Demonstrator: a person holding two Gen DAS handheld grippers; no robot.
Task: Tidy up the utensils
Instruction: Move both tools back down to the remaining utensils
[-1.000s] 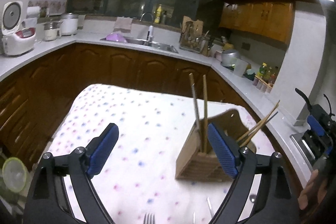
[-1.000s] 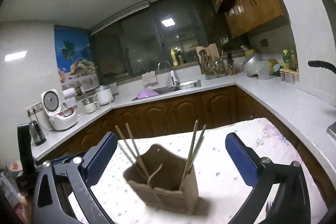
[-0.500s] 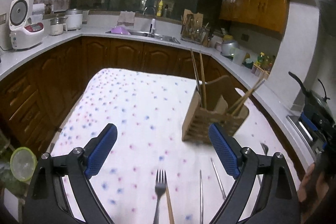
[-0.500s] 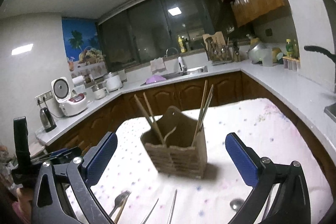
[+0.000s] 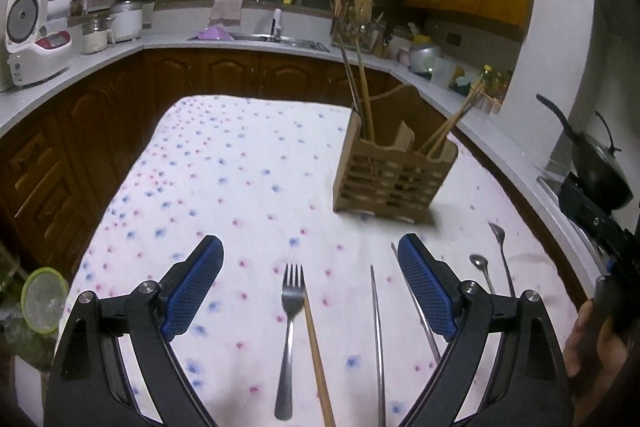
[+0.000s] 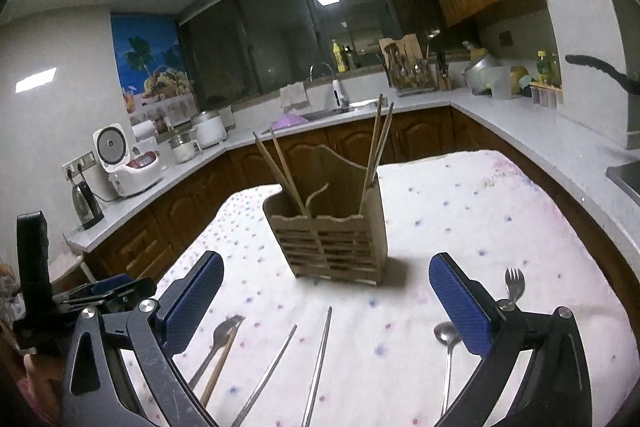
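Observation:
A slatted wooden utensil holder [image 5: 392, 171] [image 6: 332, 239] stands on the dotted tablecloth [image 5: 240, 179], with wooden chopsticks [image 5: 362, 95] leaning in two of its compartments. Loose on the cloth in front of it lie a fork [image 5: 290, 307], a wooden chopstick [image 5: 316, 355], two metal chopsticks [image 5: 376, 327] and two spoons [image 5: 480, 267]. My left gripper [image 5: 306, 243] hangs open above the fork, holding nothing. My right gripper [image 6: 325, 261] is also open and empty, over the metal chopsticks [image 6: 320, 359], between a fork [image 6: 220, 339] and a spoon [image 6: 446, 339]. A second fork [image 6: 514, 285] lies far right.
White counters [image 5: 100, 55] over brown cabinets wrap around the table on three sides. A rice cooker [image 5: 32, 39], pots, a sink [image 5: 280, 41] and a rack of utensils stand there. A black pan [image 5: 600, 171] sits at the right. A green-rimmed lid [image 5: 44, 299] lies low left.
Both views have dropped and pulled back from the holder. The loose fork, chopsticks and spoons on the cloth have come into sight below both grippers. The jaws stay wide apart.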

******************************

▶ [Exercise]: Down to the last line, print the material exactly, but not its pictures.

▶ [Output]:
Demonstrator: a person holding two Gen DAS handheld grippers; no robot.
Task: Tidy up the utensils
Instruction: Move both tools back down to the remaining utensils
[-1.000s] 
[-1.000s] 
[-0.500s] 
[-0.500s] 
[+0.000s] 
[+0.000s] 
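Observation:
A slatted wooden utensil holder [image 5: 392, 171] [image 6: 332, 239] stands on the dotted tablecloth [image 5: 240, 179], with wooden chopsticks [image 5: 362, 95] leaning in two of its compartments. Loose on the cloth in front of it lie a fork [image 5: 290, 307], a wooden chopstick [image 5: 316, 355], two metal chopsticks [image 5: 376, 327] and two spoons [image 5: 480, 267]. My left gripper [image 5: 306, 243] hangs open above the fork, holding nothing. My right gripper [image 6: 325, 261] is also open and empty, over the metal chopsticks [image 6: 320, 359], between a fork [image 6: 220, 339] and a spoon [image 6: 446, 339]. A second fork [image 6: 514, 285] lies far right.
White counters [image 5: 100, 55] over brown cabinets wrap around the table on three sides. A rice cooker [image 5: 32, 39], pots, a sink [image 5: 280, 41] and a rack of utensils stand there. A black pan [image 5: 600, 171] sits at the right. A green-rimmed lid [image 5: 44, 299] lies low left.
Both views have dropped and pulled back from the holder. The loose fork, chopsticks and spoons on the cloth have come into sight below both grippers. The jaws stay wide apart.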

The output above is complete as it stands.